Background: Brain-derived neurotrophic factor (BDNF) plays a critical role in neurodevelopment and plasticity; decreased BDNF functioning may contribute to the pathogenesis of schizophrenia. However, BDNF levels are not static; in animal experiments, brain BDNF increases during spatial learning, and in clinical depression, successful antidepressant treatment raises serum BDNF. We asked: would neuroplasticity-based cognitive training in schizophrenia result in increased serum BDNF?
Methods: Fifty-six schizophrenia outpatients and 16 matched healthy comparison subjects were assessed on baseline cognitive performance and serum BDNF. Schizophrenia subjects were randomly assigned to either 50 hours (10 weeks) of computerized auditory training or a computer game control condition, followed by reassessment of cognition and serum BDNF.
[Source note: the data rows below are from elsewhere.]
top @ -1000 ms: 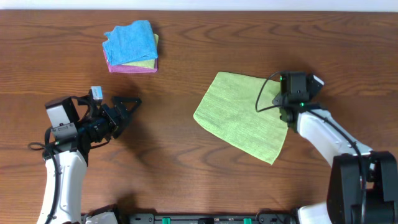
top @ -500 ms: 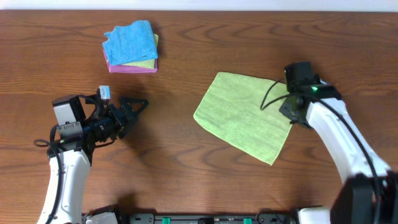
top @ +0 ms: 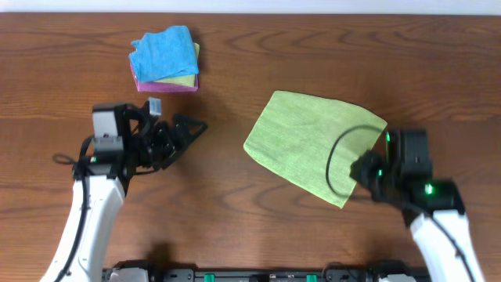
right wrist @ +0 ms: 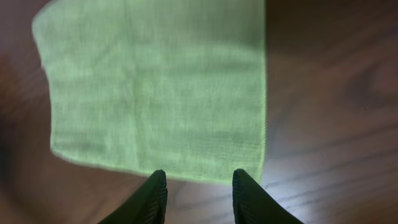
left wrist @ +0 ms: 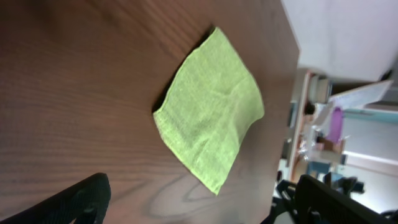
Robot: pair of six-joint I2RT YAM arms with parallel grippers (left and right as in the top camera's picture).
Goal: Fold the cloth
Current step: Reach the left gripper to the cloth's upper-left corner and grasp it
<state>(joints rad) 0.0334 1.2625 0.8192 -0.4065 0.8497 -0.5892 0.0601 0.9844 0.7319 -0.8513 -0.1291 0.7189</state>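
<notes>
A dark, grained wooden table (top: 250, 235) fills the view. Right of centre lies the cloth (top: 309, 141), a flat, lime, fuzzy sheet, roughly square. I can make out no fold, so the folding looks all yet to do. The left gripper (top: 190, 135) gapes wide, well apart from it. The right gripper (right wrist: 198, 179) hovers at its near edge, jaws partly apart, empty. A small blue-topped stack (top: 164, 59) sits far left.

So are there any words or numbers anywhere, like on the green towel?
No words or numbers can be read.
The cloth: plain, no label.
The stacked cloths: plain too.
Small white tag on the left arm: too small to read.
</notes>
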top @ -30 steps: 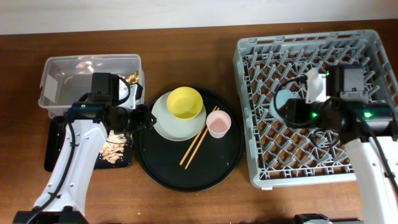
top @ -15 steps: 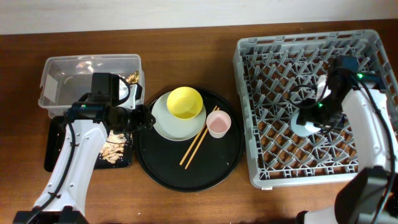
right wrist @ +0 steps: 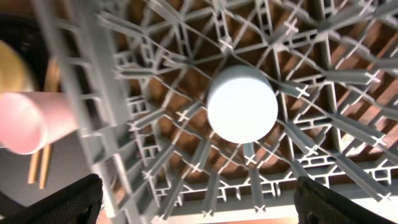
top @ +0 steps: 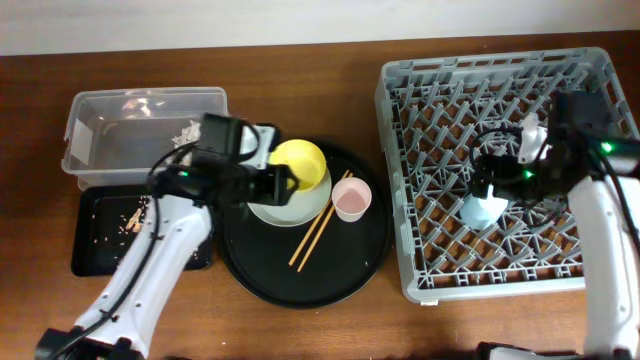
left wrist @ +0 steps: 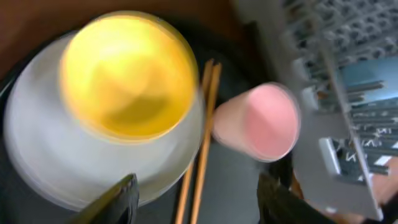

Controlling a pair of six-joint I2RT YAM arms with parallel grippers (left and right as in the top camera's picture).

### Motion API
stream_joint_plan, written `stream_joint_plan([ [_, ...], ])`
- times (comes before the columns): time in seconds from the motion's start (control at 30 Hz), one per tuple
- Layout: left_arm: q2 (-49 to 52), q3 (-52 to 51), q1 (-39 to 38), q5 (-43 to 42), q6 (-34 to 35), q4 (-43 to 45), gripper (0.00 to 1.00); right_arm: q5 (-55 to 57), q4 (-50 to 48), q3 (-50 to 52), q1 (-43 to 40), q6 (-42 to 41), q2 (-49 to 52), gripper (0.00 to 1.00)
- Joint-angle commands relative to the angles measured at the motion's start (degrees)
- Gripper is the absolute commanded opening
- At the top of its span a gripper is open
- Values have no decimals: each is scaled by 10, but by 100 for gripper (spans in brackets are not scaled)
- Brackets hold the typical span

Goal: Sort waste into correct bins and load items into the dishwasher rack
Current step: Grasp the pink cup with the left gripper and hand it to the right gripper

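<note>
The yellow bowl (left wrist: 127, 74) and pink cup (left wrist: 258, 121) were blurred in the left wrist view; the plate (top: 300, 207) was partly hidden by the left arm (top: 165, 235).

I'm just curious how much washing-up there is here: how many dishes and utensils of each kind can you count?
Cups: 2, the pink cup and the blue cup
Bowl: 1
Plate: 1
Chopsticks: 2
Total: 6

No readable text or labels appear anywhere.
</note>
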State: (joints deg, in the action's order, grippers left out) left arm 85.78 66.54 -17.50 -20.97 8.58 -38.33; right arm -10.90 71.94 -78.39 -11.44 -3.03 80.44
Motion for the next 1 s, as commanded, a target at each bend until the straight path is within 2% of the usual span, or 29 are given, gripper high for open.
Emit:
stream_joint_plan([
  [0.0, 28, 2, -60, 28, -5, 40, 61, -31, 3, -8, -2, -2, -20, 99],
  [0.13, 103, 2, -113, 30, -3, 99, 61, -40, 7, -8, -2, -2, -17, 99],
  [0.27, 172, 2, -122, 30, 25, 143, 60, -40, 8, -8, -2, -2, -17, 99],
  [0.3, 182, 2, -122, 30, 25, 143, 56, -40, 8, -8, -2, -2, -17, 99],
  [0.33, 193, 2, -122, 30, 25, 138, 47, -40, 8, -8, -2, -2, -17, 99],
  [0.4, 198, 2, -122, 30, 25, 123, 19, -40, 7, -8, -2, -2, -17, 99],
  [0.47, 197, 2, -122, 30, 25, 119, 2, -40, 7, -8, -2, -2, -17, 99],
  [0.6, 153, 3, -115, 28, 25, 103, 0, -39, 6, -8, -2, -2, -17, 99],
  [0.7, 68, 3, -77, 13, 56, 82, 0, -40, 8, -8, -2, -2, -17, 99],
  [0.8, 35, 3, 11, -202, 93, 119, 0, -184, 7, -7, -2, 84, -8, 99],
  [0.9, 43, 2, 50, -394, 107, 156, 0, -366, 7, 0, 2, 157, 10, 99],
  [0.97, 48, 2, 51, -429, 113, 160, 0, -448, 5, 2, 26, 190, 26, 98],
])
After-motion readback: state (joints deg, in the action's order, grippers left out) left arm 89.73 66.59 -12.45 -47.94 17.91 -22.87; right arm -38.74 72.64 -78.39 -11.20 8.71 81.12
Results: At baseline, schizophrenia participants had significantly lower-than-normal serum BDNF. Schizophrenia subjects who engaged in computerized cognitive training designed to improve auditory processing showed significant cognitive gains and a significant increase in serum BDNF compared with subjects who played computer games. This increase was evident after 2 weeks of training, and after 10 weeks in the active condition, subjects "normalized" their mean serum BDNF levels, whereas the control group showed no change. In the active condition, change in BDNF was significantly associated with improved quality of life.
Conclusions: Serum BDNF levels are significantly increased in clinically stable, chronically ill schizophrenia subjects after neuroplasticity-based cognitive training, but not after computer games. Serum BDNF levels may serve as a peripheral biomarker for the effects of intensive cognitive training and may provide a useful tool for the evaluation of cognitive enhancement methods in schizophrenia.